◆ Exercise
Would you please repeat, word for word, only the lines from the one holding "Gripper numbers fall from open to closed" through the one holding "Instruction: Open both" in the material below, without the pictures?

<<<<

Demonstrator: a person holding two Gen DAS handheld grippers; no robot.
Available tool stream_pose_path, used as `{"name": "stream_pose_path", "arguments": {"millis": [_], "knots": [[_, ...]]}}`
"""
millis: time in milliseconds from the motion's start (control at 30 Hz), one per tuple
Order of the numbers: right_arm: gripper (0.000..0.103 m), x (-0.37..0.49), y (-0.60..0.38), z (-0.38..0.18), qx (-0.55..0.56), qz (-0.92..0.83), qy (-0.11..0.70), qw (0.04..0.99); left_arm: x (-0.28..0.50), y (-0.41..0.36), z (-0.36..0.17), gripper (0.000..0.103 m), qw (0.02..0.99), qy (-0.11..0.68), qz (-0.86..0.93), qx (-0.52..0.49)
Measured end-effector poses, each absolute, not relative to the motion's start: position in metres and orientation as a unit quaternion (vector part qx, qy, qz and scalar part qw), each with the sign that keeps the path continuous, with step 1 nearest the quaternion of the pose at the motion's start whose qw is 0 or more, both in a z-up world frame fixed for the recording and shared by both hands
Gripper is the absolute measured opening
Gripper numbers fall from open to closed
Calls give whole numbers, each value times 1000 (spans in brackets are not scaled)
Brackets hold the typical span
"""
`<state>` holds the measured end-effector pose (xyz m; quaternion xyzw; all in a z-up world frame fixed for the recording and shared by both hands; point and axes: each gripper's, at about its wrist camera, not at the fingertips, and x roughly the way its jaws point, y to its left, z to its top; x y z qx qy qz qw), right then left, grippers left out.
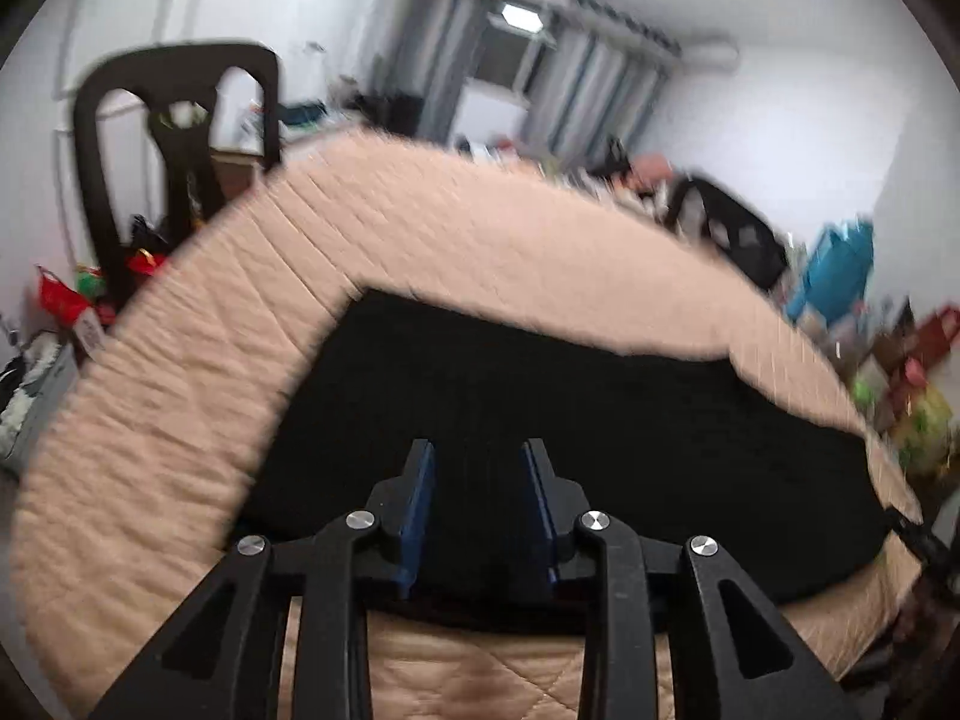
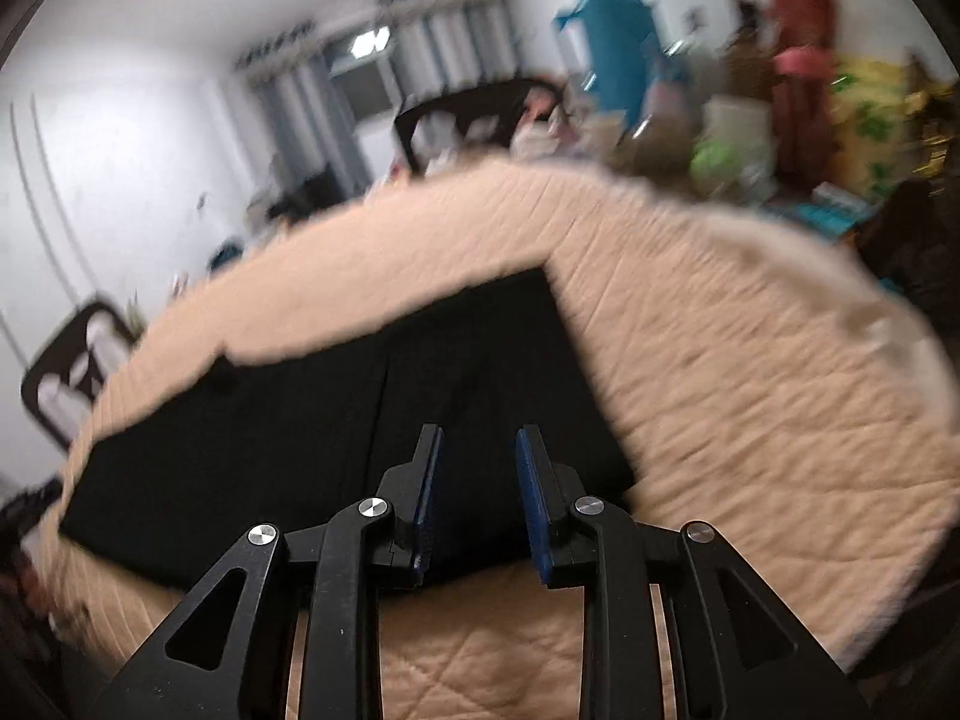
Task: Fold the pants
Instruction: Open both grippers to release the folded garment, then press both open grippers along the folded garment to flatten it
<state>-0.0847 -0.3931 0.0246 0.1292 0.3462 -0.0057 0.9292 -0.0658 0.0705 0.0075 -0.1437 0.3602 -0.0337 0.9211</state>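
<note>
- The black pants (image 1: 540,420) lie flat on a bed covered with a tan quilt (image 1: 420,228), folded into a long band, near the quilt's front edge.
- The left gripper (image 1: 478,450) points down at a slant over the near edge of the pants; its jaws stand partly apart with nothing pinched between the blue pads.
- The right gripper (image 2: 478,438) slants down over the pants (image 2: 300,420) the same way, jaws partly apart, holding nothing.
- Both views are blurred.
- Black chairs (image 1: 180,138) stand beyond the bed; colourful bags (image 2: 810,108) are piled by the wall, contents unclear.
</note>
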Motion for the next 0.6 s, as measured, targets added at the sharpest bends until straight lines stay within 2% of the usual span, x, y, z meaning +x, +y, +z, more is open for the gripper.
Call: {"name": "stream_pose_path", "arguments": {"millis": [100,333,600], "knots": [[26,-85,-385,23,84,-11,346,935,-65,64,3,33,924,365,-25,-112],[26,-51,-376,47,62,13,318,946,-28,59,30,34,932,353,-32,-80],[26,26,-374,36,29,-2,374,927,36,50,17,34,912,407,-6,-38]]}}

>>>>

◆ Reply
Gripper numbers fall from open to closed
Calls give whole numbers, each value times 1000 (spans in brackets are not scaled)
Brackets hold the typical span
"""
`<state>` holds the measured end-effector pose (xyz m; quaternion xyzw; all in a z-up world frame fixed for the recording and shared by both hands; point and axes: each gripper's, at about its wrist camera, not at the fingertips, and x roughly the way its jaws point, y to its left, z to its top; x y z qx qy qz qw), right then left, grippers left out.
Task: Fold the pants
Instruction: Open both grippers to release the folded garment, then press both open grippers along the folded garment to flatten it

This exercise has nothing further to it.